▶ [SOURCE DATA]
*****

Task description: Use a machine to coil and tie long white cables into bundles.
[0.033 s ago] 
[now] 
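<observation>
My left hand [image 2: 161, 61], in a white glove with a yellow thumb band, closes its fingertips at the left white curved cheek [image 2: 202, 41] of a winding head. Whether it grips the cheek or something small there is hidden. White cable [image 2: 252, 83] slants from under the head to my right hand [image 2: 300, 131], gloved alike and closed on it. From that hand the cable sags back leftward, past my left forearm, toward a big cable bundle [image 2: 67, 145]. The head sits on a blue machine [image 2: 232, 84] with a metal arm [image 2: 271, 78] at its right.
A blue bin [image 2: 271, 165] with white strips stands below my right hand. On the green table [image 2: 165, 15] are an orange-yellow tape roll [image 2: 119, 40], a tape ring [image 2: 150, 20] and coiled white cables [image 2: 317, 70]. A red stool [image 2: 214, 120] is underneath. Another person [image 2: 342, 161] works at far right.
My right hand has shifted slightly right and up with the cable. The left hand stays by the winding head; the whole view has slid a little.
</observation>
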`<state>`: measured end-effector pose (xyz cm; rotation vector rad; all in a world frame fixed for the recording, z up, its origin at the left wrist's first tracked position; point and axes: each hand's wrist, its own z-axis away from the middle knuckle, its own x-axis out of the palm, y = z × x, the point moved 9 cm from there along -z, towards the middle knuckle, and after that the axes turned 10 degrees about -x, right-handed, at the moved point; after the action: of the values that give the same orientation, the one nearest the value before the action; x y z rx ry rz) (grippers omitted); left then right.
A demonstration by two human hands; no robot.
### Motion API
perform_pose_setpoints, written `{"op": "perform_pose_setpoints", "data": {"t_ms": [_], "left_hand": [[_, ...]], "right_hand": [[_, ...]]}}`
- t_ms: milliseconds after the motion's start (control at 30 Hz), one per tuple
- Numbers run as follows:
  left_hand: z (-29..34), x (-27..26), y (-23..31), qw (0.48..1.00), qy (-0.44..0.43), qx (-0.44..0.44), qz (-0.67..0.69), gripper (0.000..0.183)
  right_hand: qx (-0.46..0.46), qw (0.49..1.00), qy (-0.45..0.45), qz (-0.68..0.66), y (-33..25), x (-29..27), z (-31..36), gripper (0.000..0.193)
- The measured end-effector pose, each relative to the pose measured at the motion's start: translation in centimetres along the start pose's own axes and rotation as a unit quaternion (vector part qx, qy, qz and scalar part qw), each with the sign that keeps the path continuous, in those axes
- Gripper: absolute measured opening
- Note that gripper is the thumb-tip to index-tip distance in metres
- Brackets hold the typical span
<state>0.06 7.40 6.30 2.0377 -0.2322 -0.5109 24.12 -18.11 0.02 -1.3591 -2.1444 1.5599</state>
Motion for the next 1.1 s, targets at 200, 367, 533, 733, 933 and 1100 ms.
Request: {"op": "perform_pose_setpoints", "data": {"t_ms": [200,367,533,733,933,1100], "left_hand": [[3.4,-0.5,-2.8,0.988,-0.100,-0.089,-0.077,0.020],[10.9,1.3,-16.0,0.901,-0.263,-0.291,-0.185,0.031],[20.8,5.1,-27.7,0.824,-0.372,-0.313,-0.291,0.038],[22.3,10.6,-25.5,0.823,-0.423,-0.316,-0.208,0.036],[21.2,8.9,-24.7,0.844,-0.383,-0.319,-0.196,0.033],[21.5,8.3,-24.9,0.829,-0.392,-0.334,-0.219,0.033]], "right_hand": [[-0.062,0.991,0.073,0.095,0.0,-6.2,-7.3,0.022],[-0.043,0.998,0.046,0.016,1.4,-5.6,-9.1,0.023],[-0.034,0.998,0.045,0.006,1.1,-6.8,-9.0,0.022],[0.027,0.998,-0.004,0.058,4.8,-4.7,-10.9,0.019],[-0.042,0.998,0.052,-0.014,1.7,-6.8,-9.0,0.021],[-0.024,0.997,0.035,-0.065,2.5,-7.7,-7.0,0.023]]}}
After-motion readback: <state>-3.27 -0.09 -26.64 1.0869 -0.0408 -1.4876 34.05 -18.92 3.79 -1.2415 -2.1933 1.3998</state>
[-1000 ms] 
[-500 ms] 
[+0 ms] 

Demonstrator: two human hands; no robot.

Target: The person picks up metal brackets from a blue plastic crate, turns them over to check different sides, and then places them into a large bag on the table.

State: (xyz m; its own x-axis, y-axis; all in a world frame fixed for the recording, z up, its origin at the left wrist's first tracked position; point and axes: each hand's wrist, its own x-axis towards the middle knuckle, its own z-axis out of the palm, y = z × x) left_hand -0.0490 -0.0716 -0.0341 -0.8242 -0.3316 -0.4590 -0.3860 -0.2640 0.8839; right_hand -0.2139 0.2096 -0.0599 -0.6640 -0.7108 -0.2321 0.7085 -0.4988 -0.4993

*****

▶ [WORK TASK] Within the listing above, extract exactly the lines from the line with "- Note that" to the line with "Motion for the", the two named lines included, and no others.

▶ [ANSWER BOX]
- Note that gripper is the thumb-tip to index-tip distance in metres
- Brackets hold the typical span
<state>0.06 7.40 6.30 2.0377 -0.2322 -0.5109 24.12 -18.11 0.02 -1.3591 -2.1444 1.5599</state>
Motion for the next 1.1 s, targets at 200, 367, 533, 733, 933 and 1100 ms.

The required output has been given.